Thursday, November 29, 2007

Sean Taylor: a follow-up

(Joshua Masayoshi Huff)

Following up bsto's last post, it seems that certain things are coming. Antrel Rolle, who played football with Sean Taylor since the age of six (through college at Miami) said that Taylor had been living in fear for awhile...because of old friends who he had tried to distance himself from.

His girlfriend, though, said he had none of those problems.

This obviously presents problems: who to believe? Maybe it's a mixture of both--but it's easy to see that by deciding to "get out" instead of "hang out" (as Wilbon put it), one's old friends can take it not so kindly. They want a piece of the pie--they want to roll deep in the entourage...we're boys, you know--if one of us makes it, we all make it.

That's what's tough about guys. We do have this idea in mind. I'm incredibly proud of bsto for getting on with the dcist, and I feel like it's my victory as well. It's not so much that we live vicariously, but our boys are extensions of ourselves--you are, the old saying goes, the company that you keep.

I mean, my dreams of "success" always include hiring friends as partners in whatever venture I take on, and I know the same is true likewise. Is it hard to differentiate between good friends and business associates? Sure--but I think I have friends that would be both.
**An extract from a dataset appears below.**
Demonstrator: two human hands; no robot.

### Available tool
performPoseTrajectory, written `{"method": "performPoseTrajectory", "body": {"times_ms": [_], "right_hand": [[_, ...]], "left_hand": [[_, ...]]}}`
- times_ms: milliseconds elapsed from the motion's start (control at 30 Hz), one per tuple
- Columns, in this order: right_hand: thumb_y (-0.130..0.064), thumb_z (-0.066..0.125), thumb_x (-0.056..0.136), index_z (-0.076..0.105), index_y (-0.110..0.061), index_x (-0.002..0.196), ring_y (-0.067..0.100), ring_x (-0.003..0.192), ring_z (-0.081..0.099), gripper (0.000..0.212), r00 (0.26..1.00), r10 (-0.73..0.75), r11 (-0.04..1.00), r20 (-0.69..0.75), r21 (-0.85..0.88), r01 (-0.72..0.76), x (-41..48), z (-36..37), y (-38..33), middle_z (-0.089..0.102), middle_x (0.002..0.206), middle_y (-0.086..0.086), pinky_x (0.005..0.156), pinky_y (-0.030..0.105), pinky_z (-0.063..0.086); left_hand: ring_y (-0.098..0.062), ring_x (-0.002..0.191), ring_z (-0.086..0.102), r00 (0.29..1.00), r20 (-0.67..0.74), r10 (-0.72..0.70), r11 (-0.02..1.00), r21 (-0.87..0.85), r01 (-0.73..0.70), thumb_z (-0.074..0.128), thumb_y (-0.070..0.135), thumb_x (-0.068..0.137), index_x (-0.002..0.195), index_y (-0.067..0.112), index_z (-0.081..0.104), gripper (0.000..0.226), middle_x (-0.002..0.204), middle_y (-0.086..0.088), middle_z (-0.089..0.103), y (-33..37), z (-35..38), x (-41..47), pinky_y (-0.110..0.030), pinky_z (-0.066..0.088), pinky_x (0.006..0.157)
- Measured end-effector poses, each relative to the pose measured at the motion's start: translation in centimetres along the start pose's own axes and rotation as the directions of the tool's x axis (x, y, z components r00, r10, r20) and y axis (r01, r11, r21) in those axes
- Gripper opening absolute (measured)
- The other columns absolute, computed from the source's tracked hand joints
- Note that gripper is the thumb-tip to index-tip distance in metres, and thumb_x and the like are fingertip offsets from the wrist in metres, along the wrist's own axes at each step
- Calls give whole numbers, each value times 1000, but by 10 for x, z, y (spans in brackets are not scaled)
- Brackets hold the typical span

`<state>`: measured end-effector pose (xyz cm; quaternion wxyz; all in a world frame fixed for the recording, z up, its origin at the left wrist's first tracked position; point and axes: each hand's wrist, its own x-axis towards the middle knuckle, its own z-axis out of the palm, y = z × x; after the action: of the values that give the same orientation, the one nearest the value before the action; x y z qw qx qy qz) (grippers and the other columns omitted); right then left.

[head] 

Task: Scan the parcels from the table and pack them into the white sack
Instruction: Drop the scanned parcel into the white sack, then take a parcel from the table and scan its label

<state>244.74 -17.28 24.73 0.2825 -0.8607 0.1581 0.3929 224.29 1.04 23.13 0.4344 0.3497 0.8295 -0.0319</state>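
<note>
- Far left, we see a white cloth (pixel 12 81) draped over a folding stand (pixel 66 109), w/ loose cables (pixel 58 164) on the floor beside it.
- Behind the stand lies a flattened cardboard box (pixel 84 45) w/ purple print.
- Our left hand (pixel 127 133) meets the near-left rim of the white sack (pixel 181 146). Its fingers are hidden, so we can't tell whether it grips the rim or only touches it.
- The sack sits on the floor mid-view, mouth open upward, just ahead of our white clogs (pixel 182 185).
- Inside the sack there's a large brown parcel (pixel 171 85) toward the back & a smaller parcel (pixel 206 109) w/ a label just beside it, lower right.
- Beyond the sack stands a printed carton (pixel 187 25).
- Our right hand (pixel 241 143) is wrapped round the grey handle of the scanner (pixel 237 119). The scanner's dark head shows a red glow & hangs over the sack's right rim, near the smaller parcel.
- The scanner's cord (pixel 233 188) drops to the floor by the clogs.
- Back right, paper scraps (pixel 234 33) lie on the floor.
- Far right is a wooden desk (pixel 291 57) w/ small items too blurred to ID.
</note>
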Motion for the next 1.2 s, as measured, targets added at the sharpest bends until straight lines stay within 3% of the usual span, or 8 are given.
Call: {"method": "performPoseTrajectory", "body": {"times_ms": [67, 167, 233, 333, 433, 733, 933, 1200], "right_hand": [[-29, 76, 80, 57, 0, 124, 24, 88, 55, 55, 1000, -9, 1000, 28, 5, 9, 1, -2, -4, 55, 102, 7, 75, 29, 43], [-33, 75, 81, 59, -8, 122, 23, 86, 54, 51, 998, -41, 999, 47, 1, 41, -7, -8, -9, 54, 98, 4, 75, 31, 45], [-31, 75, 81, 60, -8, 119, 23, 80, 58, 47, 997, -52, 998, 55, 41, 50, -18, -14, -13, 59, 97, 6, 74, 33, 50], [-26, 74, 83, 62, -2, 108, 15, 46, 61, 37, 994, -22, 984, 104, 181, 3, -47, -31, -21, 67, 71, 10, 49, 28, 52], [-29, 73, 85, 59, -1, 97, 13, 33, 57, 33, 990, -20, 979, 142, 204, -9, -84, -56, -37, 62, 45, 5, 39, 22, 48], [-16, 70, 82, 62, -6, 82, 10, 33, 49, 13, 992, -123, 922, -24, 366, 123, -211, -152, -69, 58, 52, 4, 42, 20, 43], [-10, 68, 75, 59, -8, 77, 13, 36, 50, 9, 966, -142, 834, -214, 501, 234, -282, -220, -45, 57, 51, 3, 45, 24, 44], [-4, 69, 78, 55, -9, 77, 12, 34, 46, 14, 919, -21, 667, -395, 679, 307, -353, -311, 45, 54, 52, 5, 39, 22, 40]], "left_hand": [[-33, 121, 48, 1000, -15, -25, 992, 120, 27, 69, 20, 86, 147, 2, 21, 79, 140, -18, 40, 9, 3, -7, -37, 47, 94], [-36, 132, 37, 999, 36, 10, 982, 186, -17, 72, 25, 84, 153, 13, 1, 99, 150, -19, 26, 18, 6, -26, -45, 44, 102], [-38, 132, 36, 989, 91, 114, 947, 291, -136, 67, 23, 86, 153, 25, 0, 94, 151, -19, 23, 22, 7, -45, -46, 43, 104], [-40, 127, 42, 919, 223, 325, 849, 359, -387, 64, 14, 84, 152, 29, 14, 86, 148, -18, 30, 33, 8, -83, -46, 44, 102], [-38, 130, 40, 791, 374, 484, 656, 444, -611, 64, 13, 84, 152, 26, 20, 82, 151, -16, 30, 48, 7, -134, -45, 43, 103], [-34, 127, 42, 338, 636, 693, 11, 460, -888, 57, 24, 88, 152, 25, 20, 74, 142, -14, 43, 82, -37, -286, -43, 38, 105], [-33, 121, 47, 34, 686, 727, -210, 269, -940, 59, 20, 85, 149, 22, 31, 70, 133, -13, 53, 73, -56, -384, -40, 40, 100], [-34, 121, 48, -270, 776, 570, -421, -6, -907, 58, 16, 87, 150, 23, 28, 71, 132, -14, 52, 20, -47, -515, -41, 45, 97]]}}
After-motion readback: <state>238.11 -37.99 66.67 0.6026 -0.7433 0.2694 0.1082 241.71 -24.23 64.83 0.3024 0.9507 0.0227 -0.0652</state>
And Taylor probably decided first that his friends were both, but upon reflection, saw that his boys were friends, not business partners. It's not that they weren't his boys and, thus, he had to ditch them--it was because they WERE his boys that he had to leave them behind.

As Michael Vick's case illustrates, hanging out with "your boys" can get you into a lot of trouble. And, unfortunately, leaving them behind also complicates things, as Sean Taylor tragically found out.

I think Wilbon oversimplifies the situation, to be honest. However, he gets it right when he writes:
Mainstream folks -- and, yes, this is a code word for white folks -- see high-profile athletes dealing with this dilemma and think it's specific to them, while black folks know it's everyday stuff for everybody, for kids with aspirations of all kinds -- even for a middle-class kid with a police-chief father, such as Taylor -- from South Central to Southeast to the South Side. Some do, some don't. Some will, some won't. Some can, some cannot. Often it's gut-wrenching. Usually, it's necessary. For some, it takes a little bit too long.

This isn't just an African-American problem--it's a problem that we all face. Unfortunately, we hear about it most in the black community because African-Americans simply aren't given the same opportunities to get back on track. There's just less opportunities for minorities to go to college and really get things going in the right direction. Sean Taylor made good on his life--his old buddies, who were unfairly disadvantaged, could not.

It's a problem with the system more than it is with anything else. That's what it always comes down, to, though--the system.

And if you think that we've all got the same opportunities in America, not only will you strongly disagree with my point, but I want you to know that you're lying to yourself. In no other country in the world is there such a disparity between the haves and have-nots than in America, and this creates the problem that took Sean Taylor's life way too soon.